- Directed by: Shundō Ōkawa [ja]
- Produced by: Kazuo Kato Tōru Yoshida Katsuhiko Takei
- Cinematography: Yōsuke Mamiya
- Edited by: Fumio Soda
- Music by: Seiichi Kyōda [ja]
- Release date: March 10, 1989 (Japan);
- Running time: 60 minutes
- Country: Japan
- Language: Japanese
- Budget: ¥60 million US$460,000

= Crime Hunter =

Crime Hunter (クライムハンター　怒りの銃弾, Kuraimuhanta Ikari no Judan), also known as Crimehunter – Bullet of Fury, is a 1989 Japanese original video action film, which was the first in Toei's V-Cinema line. Directed by Shundō Okawa, it was released on March 10, 1989.

==Plot==
Joe and Ahiru , police detectives in Little Tokyo, arrive at a scene in order to catch Bruce Yamamoto, who has stolen five million dollars from a Church. They capture Bruce, but as they are driving back to the station, they are ambushed by a gang. In the ensuing shootout, Joe is injured and hospitalised, Ahiru is killed, and Bruce escapes.

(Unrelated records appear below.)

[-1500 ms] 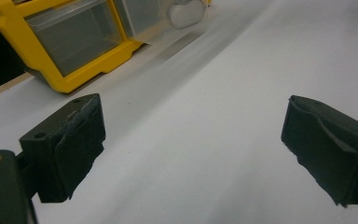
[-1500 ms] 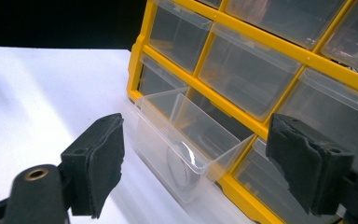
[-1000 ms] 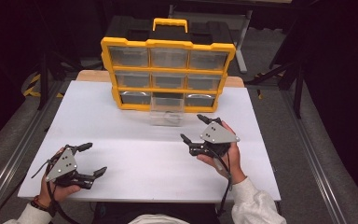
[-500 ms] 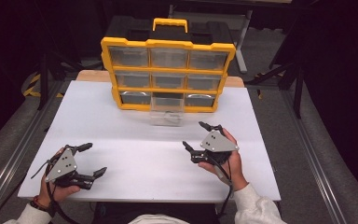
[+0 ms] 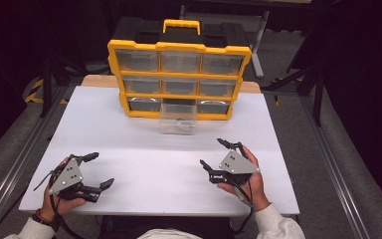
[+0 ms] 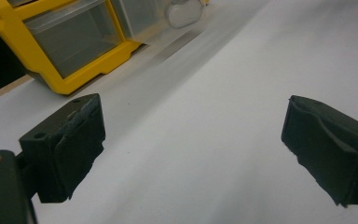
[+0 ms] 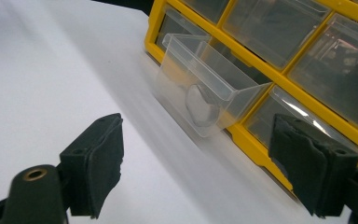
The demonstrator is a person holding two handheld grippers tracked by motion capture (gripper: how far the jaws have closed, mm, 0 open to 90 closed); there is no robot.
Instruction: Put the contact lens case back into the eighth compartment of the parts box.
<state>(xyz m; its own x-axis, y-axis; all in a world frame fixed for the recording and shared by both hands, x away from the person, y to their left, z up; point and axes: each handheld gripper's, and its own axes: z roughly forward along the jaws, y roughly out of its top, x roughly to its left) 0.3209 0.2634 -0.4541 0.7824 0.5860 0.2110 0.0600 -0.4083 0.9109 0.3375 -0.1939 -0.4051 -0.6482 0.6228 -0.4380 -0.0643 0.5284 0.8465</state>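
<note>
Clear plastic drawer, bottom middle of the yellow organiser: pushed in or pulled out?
Pulled out. The clear plastic drawer juts forward of the yellow organiser onto the white table; a small silvery item lies inside.

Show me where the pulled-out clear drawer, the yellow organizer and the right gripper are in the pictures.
clear drawer (image 7: 200,100): right gripper view, on its transparent front wall.
yellow organizer (image 5: 179,48): high view, on the top bar of its yellow frame.
right gripper (image 5: 214,154): high view, midway between its two open fingers.

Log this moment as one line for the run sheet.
left gripper: open, empty, low over table | right gripper: open, empty, facing clear drawer | clear drawer: pulled out of yellow organizer, bottom middle slot
</note>
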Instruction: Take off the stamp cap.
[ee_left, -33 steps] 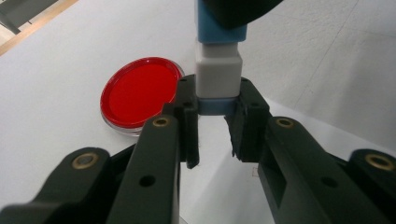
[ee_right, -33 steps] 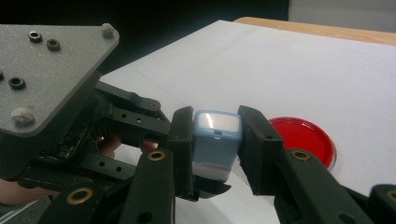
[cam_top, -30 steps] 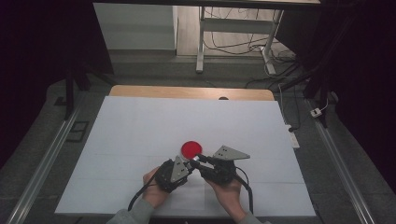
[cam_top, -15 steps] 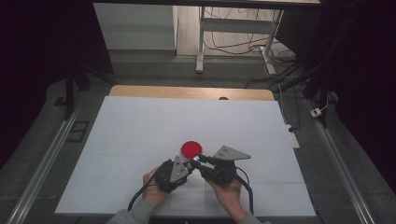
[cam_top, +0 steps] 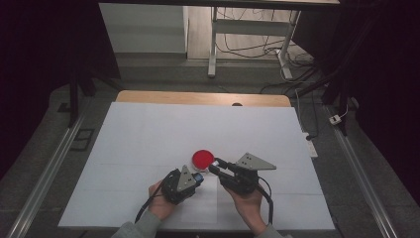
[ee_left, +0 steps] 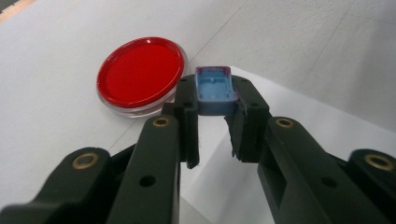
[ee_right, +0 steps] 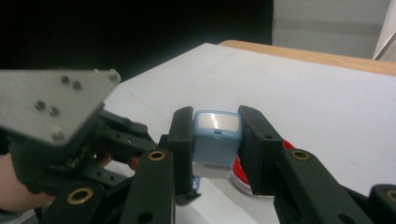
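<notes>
White sheeting covers the counter (cam_top: 148,148), with a strip of bare wood along its far edge and dark floor and cables beyond. Near the person's side of the counter, a round red dish (cam_top: 203,158) with a clear rim lies flat on the sheeting.

Just in front of that dish the two grippers meet. The left gripper (cam_top: 197,178) comes in from the lower left, and in the left gripper view its jaws are clenched on a small blue case part (ee_left: 214,89), open side toward the camera, showing a hollow inside with a pinkish edge. This part sits at the jaw tips, just beside the red dish (ee_left: 140,74) and above the sheeting.

The right gripper (cam_top: 216,165) comes in from the lower right, its grey three-cornered plate on top. In the right gripper view its jaws are clamped on a small light-blue box (ee_right: 216,135) with a pale, shiny top face. The left gripper (ee_right: 184,154) lies close on the left of that view, and the red dish (ee_right: 243,175) peeks out behind the jaws. Whether the two blue pieces touch cannot be told.
</notes>
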Available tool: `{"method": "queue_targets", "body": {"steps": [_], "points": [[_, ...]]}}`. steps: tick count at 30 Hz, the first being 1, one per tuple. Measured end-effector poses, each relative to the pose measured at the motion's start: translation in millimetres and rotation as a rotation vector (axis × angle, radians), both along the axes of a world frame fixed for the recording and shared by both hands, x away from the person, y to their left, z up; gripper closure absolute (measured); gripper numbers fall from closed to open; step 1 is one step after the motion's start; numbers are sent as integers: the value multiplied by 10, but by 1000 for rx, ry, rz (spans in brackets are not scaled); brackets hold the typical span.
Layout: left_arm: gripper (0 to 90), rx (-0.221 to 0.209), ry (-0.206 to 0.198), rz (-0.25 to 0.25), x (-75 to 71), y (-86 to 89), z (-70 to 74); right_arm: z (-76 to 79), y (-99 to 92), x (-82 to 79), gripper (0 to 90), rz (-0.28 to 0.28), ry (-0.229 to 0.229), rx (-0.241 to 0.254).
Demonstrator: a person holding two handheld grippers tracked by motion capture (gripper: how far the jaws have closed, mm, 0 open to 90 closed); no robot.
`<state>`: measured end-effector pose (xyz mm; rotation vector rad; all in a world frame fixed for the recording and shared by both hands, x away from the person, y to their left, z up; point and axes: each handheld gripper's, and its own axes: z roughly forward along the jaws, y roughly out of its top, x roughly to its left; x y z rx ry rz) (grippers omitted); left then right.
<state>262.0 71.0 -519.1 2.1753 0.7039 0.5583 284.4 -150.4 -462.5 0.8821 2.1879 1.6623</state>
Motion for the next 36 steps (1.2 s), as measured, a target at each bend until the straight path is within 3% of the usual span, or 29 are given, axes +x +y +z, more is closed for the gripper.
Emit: {"method": "queue_targets", "body": {"steps": [15,20,36], "points": [[743,-38,12,14,-5,194,56,-19,-36,40,669,3,4,-10],[743,-93,40,-7,-21,284,105,-19,-38,40,669,1,-1,-17],[741,-155,42,55,-71,661,213,-14,-74,53,669,2,-19,-21]]}}
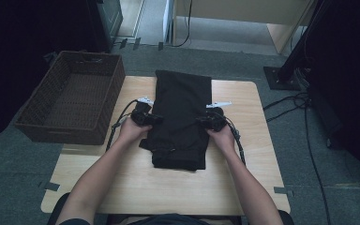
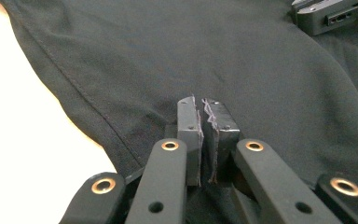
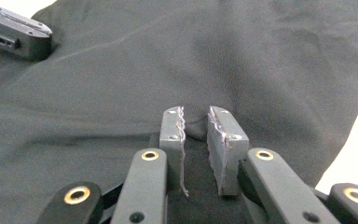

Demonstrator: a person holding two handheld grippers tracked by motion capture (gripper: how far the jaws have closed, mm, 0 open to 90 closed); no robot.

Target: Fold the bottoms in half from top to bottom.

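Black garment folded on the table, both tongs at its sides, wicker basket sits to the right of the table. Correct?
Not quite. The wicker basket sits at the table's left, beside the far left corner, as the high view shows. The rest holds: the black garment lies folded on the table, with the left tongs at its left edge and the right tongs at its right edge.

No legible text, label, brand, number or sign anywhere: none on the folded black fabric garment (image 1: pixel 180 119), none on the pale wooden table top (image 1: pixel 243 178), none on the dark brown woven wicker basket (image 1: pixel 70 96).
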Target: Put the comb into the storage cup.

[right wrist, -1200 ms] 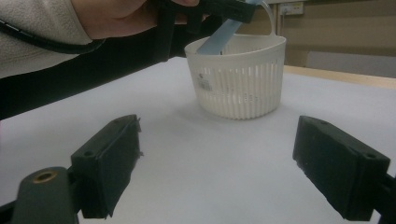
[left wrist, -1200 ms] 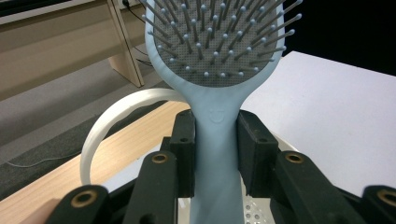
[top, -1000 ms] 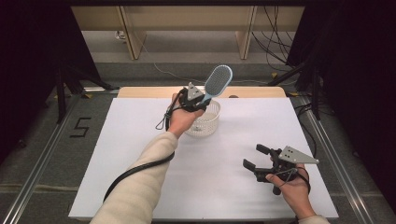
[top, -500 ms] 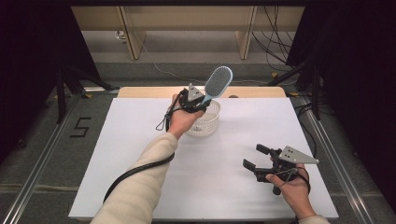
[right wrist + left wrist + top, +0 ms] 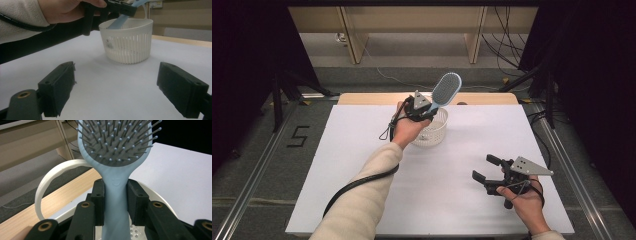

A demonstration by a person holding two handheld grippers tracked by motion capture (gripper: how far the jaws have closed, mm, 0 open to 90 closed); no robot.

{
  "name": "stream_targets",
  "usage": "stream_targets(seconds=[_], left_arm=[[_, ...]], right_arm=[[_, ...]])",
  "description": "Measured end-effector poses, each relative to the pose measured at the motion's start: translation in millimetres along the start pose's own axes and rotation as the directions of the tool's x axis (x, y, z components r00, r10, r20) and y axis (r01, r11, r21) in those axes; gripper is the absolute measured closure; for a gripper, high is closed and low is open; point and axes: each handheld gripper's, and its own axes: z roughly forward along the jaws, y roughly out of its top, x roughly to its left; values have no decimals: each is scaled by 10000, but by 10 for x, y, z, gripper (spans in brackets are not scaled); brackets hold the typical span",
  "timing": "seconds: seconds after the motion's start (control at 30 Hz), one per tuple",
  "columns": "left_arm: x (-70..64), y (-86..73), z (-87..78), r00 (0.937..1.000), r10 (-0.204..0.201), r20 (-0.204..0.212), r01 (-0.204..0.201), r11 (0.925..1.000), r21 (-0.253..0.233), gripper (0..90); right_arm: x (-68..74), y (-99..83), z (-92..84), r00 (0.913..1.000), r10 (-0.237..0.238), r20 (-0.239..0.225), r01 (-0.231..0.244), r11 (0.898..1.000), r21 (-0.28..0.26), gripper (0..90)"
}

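Blue plastic hairbrush point(image 5: 115, 182) has its handle squeezed between the two black jaws of the left gripper point(image 5: 426, 111). Its bristly head sticks up and tilts away, and the bottom of the handle reaches down inside a white basket point(image 5: 435, 131) with slots in its wall. The basket sits on the white table point(image 5: 362, 150) near the far edge. Well apart from it, near the front, the right gripper point(image 5: 485, 168) rests with its jaws wide open, holding nothing.
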Motion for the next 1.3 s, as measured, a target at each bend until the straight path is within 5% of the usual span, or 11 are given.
stream_targets(seconds=[1.3], left_arm=[[-61,-72,52,9991,352,219,-360,9986,390,695]], right_arm=[[0,-3,2,10000,10,-16,-10,10000,15,157]])
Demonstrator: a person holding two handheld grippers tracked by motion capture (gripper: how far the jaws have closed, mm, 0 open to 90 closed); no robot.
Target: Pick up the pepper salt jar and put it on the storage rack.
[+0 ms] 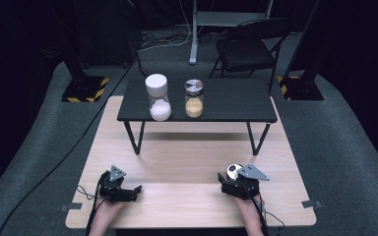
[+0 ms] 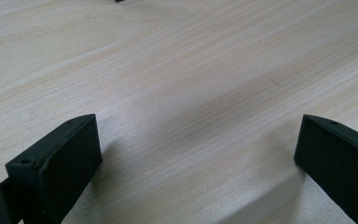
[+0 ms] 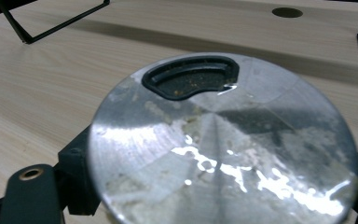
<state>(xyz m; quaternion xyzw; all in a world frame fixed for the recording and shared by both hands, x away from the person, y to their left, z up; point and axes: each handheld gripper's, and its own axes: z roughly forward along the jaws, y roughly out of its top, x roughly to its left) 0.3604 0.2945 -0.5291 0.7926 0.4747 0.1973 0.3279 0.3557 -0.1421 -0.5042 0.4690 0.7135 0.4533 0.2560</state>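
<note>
My right gripper (image 1: 232,178) pinches a round silver shaker lid (image 3: 223,144) between its jaws, low over the near right part of the pale wooden table (image 1: 187,162); the lid's dark kidney-shaped opening (flecked with crumbs) faces up. My left gripper (image 1: 128,192) rests on the near left of the table, jaws spread wide over bare wood.

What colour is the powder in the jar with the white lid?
White; the powder in the jar shows best in the high view.
</note>
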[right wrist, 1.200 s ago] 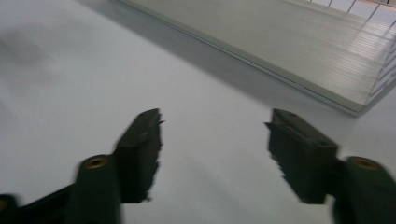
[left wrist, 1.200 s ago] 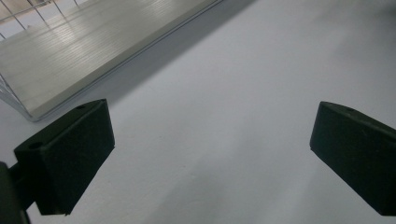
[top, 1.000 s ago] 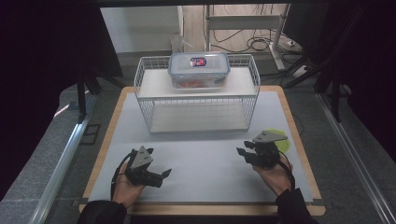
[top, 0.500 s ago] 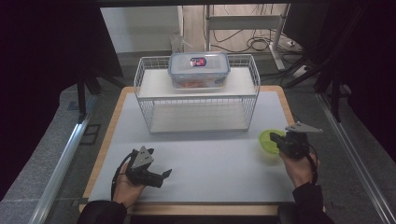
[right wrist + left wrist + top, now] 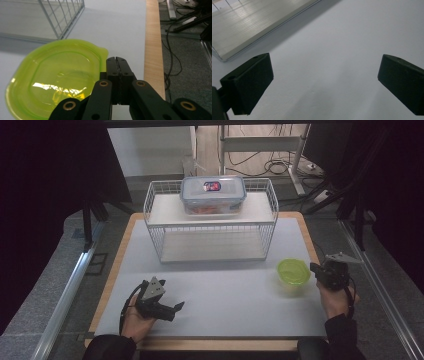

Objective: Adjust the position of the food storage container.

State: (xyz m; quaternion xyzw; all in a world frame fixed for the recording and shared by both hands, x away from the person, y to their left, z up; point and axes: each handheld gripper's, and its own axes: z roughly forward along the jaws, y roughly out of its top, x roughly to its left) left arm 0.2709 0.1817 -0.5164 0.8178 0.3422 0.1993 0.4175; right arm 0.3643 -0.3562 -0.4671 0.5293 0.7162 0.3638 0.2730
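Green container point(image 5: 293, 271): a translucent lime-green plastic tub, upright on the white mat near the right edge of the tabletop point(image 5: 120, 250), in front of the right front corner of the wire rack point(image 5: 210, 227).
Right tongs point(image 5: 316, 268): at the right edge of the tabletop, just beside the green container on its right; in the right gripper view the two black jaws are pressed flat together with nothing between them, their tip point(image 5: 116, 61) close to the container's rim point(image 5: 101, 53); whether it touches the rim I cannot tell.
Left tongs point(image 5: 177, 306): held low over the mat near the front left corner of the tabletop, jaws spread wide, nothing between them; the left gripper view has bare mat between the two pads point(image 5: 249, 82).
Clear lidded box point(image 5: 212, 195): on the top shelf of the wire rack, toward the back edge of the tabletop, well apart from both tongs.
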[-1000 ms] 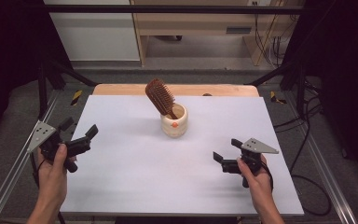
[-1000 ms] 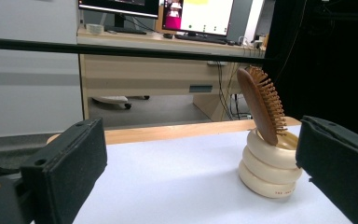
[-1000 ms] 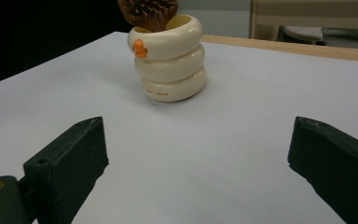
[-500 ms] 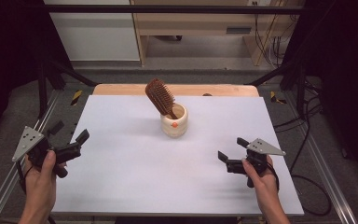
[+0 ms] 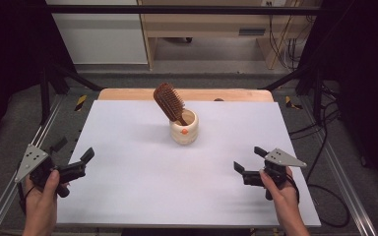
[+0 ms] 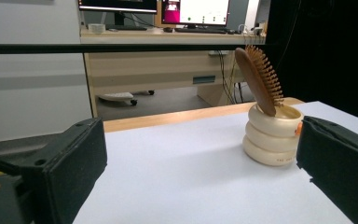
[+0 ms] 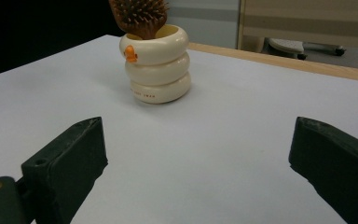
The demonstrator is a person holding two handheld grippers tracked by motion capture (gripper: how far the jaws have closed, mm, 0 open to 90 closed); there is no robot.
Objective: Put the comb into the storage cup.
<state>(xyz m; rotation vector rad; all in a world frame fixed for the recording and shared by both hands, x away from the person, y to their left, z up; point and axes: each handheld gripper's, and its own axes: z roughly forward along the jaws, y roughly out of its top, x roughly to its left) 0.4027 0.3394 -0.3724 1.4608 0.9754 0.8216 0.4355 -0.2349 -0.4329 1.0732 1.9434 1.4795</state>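
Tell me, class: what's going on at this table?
A person holds a gripper in each hand over a white table. The left gripper and right gripper are both open and empty, near the front edge. Between them, farther back, a brush leans in a cream cup, untouched.

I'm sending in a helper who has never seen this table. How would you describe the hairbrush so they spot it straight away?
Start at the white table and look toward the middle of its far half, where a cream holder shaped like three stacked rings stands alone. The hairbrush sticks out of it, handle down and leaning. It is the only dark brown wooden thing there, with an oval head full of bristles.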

Joe leaves the police in order to pursue Ahiru's killers. After investigating some leads, he meets with Lily, a nun from the church that Bruce robbed, who wants to get the money back.

Later, Bruce kidnaps Lily and tells Joe to meet him in an abandoned warehouse. Bruce retrieves the stolen money, bringing Lily along with him. He then kills two members of the gang that killed Ahiru, and who were also going to kill Bruce in order to take the money for themselves. It transpires that this gang is in fact members of the former police force of Ahiru and Joe. Joe and Bruce then team up to kill the rest of the members. Bruce dies in the shootout.

As Lily and Joe are getting ready to leave, Hunt, the police officer who took over the case from Joe, appears and shoots Lily dead. Joe manages to kill Hunt and the film ends as Joe carries Lily's body away from the warehouse.

==Cast==
- Masanori Sera as Joe Kawamura
- Minako Tanaka as Lily
- Riki Takeuchi as Ahiru
- Ryuji Katagiri
- Seiji Matano as Bruce Yamamoto
- Keishi Hunt as Hunt
- Yoshio Harada

==Reception==
On Midnight Eye, Tom Mes said that "thanks to giving the Japanese film industry a much-needed shot in the arm by kick-starting the V-cinema movement, [the film] holds undeniable historical value".

==Sequels==
The film was followed in the same year with Crime Hunter 2 (Kuraimuhantā 2 uragiri no jūdan), which was also directed by Ōkawa, and Crime Hunter 3 (Kuraimuhantā 3 minagoroshi no jūdan) in 1990.